▸ Task statement
Only the lines from the one holding "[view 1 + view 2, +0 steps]" to the end of the data should be echoed, exactly as they appear, minus the pictures.

Saved entries
-*-*-

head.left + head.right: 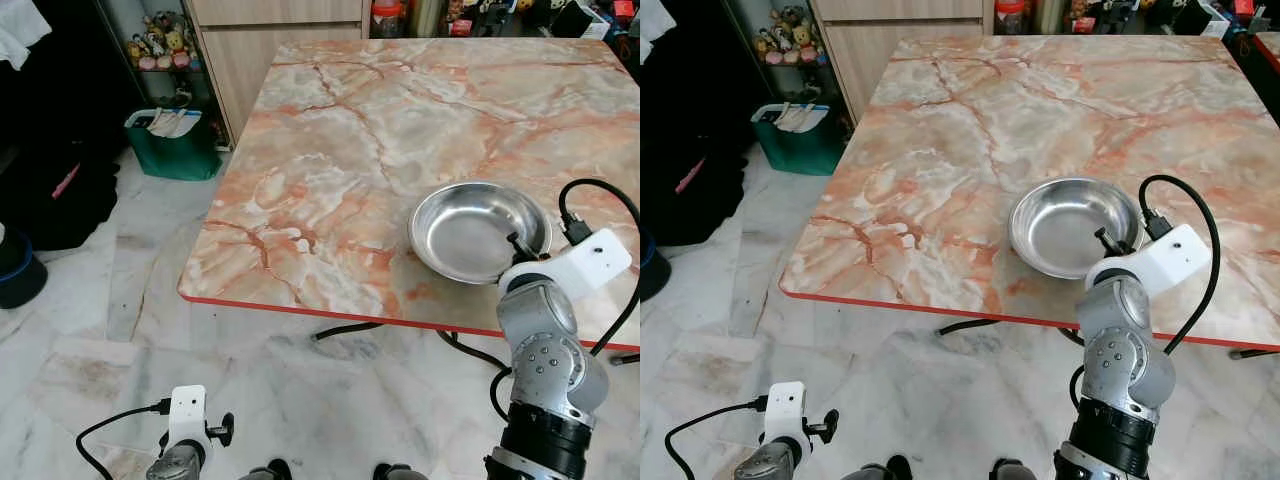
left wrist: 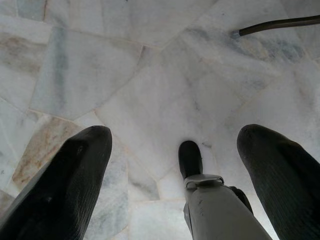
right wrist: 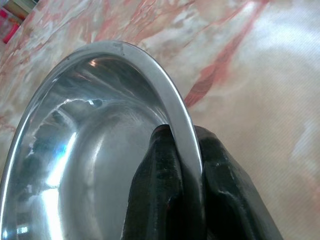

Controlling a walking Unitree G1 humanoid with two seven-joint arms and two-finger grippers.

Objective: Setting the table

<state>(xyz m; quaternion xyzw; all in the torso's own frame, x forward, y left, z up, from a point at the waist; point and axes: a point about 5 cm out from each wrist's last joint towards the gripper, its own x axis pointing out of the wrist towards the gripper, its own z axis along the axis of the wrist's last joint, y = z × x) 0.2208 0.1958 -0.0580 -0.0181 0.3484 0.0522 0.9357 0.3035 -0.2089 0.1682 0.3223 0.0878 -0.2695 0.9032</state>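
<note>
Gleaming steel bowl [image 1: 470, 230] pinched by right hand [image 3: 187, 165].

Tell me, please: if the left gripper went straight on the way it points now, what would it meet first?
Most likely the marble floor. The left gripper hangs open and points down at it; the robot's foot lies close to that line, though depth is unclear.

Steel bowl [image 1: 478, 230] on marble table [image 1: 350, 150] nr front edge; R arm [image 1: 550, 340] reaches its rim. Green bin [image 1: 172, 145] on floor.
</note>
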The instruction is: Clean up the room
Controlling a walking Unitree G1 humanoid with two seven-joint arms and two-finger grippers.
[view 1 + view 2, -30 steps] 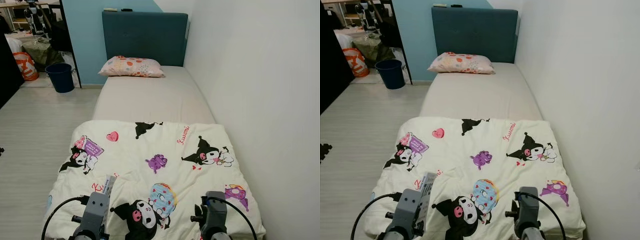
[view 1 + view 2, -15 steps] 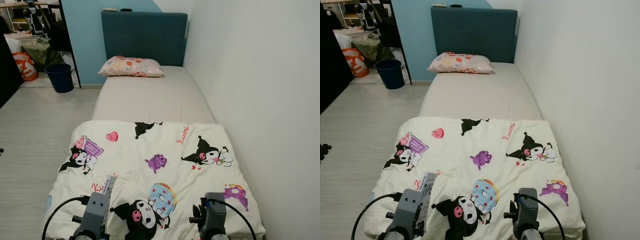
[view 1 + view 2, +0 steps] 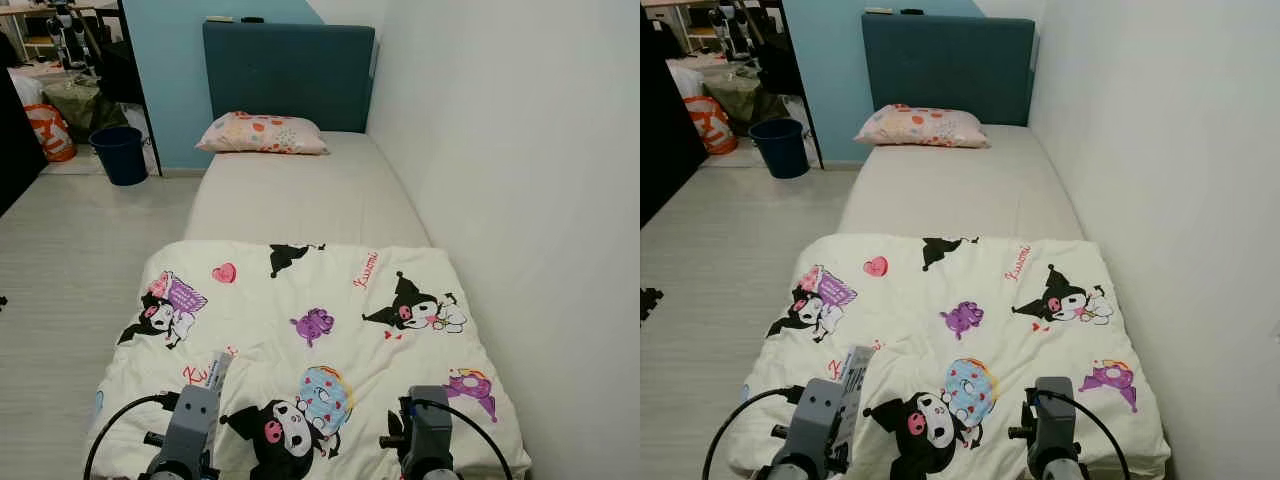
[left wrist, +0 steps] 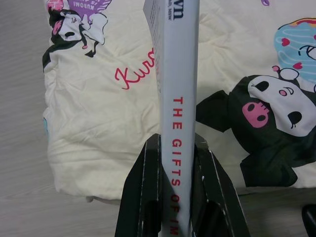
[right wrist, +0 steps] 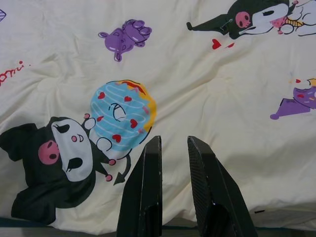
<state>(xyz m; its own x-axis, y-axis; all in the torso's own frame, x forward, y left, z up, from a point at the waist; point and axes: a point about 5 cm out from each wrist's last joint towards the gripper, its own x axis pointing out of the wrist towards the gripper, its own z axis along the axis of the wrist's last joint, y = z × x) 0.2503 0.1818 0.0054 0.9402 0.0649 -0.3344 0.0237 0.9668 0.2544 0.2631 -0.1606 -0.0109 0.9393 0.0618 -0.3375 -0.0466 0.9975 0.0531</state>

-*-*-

▸ Answer space
[view 1 + view 2, +0 steps] 
[left wrist, +0 steps] 
[right wrist, +0 steps] 
<state>(xyz m; its own x-axis, y-axis; all in the torso's own frame, x forward, y left, z up, from a point at the waist; point and axes: a point about 5 cm out from each wrist's last joint towards the gripper, its own x axis pointing out of the wrist towards the gripper, its own z axis along the axis of the wrist's last joint, y = z × x) 0.2503 0.1818 0.0054 0.9402 0.0649 -0.3344 0.0237 0.9668 0.2544 0.2631 -0.1606 -0.0109 0.9393 0.0618 -0.3375 -0.0466 0.9975 0.0531</state>

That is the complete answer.